• TASK
Read the listing below and copy out every line that holds "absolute".

-*-*-

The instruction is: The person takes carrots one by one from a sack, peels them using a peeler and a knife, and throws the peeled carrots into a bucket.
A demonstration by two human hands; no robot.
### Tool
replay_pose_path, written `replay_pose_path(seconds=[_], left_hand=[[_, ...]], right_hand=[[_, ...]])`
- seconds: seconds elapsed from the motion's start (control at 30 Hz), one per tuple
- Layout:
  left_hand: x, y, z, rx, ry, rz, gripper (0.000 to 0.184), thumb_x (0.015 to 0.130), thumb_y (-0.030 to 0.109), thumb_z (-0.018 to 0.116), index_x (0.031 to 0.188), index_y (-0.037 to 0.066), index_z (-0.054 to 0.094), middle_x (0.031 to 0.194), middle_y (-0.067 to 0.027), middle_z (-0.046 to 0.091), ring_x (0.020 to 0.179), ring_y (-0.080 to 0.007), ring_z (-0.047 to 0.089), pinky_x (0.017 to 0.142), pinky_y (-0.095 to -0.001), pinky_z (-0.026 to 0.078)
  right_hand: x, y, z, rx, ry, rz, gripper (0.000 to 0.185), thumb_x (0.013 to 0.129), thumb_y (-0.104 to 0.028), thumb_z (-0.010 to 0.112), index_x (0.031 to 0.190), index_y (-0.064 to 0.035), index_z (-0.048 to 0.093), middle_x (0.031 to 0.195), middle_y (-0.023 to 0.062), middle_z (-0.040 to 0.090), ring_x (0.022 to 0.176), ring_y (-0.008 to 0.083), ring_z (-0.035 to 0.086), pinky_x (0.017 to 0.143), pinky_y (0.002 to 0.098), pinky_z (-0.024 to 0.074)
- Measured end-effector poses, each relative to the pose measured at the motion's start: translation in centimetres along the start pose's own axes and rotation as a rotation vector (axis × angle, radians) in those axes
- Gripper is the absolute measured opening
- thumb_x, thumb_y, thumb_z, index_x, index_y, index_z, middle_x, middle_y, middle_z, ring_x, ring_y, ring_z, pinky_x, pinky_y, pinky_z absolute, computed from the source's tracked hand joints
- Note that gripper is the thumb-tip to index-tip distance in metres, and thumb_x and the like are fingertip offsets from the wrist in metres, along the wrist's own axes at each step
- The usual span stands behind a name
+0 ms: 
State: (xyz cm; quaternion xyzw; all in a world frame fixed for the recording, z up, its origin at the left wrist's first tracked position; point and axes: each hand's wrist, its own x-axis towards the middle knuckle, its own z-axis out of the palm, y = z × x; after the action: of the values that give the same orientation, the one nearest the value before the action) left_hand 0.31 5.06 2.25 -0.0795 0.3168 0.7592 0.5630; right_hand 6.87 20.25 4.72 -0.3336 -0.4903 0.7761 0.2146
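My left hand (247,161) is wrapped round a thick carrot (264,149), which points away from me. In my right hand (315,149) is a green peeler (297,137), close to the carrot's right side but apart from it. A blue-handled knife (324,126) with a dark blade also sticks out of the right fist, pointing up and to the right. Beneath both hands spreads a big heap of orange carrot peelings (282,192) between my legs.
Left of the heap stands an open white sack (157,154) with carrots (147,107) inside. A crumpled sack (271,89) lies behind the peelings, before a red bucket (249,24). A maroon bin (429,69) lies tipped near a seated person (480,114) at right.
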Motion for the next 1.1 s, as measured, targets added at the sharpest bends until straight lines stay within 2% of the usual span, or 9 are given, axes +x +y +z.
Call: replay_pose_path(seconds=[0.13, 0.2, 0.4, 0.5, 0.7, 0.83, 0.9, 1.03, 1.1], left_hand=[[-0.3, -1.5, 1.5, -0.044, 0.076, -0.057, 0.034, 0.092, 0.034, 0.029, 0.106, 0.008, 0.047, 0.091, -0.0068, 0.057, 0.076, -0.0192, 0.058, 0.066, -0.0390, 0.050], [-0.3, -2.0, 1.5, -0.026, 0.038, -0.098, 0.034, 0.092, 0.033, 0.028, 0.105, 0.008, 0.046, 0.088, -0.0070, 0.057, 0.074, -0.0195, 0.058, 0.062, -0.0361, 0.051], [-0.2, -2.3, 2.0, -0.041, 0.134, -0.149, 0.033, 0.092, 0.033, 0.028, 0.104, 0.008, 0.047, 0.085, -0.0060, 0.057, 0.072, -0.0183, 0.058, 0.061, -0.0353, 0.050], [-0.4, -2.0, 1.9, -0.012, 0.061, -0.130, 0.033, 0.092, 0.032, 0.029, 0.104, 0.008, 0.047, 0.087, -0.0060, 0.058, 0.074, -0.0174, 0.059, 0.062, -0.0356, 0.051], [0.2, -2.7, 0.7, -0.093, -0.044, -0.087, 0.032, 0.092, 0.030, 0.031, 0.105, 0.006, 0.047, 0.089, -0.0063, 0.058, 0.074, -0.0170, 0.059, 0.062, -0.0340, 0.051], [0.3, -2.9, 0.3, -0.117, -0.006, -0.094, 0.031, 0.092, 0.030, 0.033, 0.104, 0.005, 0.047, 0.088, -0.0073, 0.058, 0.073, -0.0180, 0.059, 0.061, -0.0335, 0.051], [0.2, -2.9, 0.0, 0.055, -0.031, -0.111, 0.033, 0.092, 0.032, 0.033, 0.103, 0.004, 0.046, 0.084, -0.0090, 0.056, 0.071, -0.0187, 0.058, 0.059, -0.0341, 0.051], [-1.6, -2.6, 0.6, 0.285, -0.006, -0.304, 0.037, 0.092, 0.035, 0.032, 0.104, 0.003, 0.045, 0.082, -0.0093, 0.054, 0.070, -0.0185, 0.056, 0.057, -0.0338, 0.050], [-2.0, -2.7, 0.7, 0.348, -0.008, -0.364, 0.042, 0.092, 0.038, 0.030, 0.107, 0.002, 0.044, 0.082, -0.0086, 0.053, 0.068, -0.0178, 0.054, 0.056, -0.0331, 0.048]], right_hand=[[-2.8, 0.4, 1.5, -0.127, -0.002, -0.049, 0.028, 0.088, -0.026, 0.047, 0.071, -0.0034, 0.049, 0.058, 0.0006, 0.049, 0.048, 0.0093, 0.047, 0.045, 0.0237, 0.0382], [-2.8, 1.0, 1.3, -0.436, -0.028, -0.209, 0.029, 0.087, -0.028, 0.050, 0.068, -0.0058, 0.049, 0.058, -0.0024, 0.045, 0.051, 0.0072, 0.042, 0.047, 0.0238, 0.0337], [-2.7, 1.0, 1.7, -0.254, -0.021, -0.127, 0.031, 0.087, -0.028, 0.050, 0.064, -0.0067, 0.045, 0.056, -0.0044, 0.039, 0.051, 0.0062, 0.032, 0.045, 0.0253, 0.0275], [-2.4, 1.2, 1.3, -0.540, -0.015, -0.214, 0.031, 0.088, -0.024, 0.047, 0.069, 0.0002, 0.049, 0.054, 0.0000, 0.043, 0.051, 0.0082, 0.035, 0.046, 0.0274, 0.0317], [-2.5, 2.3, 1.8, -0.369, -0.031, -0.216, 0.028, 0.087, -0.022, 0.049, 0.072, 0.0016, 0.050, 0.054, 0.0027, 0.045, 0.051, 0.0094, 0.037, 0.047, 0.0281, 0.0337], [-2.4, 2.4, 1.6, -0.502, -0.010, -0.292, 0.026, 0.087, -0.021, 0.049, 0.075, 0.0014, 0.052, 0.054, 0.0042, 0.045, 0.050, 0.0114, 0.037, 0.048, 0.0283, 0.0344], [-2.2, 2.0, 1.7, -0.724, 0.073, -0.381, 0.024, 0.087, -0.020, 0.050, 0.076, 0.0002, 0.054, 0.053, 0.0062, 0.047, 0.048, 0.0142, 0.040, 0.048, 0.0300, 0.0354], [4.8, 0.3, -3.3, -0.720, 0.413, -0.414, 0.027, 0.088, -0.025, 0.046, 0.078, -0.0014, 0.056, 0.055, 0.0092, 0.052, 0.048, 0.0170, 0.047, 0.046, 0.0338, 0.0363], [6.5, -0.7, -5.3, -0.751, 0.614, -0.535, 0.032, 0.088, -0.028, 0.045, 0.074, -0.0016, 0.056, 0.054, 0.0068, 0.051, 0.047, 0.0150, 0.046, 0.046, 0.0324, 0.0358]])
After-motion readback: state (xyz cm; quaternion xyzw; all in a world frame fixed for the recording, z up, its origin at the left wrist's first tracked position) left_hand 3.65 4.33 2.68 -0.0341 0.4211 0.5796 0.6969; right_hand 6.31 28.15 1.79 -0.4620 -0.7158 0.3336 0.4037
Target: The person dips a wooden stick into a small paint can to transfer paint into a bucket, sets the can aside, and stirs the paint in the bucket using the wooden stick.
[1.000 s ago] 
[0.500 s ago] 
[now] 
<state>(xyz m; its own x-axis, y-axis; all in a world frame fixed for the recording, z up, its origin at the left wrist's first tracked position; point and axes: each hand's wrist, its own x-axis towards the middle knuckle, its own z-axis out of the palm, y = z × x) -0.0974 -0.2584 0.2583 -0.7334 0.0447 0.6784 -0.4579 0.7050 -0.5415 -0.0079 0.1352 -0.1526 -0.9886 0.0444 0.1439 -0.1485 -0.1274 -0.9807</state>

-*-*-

• RESULT FOR THIS TASK
- Gripper is the absolute measured opening
- thumb_x, thumb_y, thumb_z, index_x, index_y, index_z, middle_x, middle_y, middle_z, ring_x, ring_y, ring_z, pinky_x, pinky_y, pinky_z absolute, computed from the source's tracked hand joints

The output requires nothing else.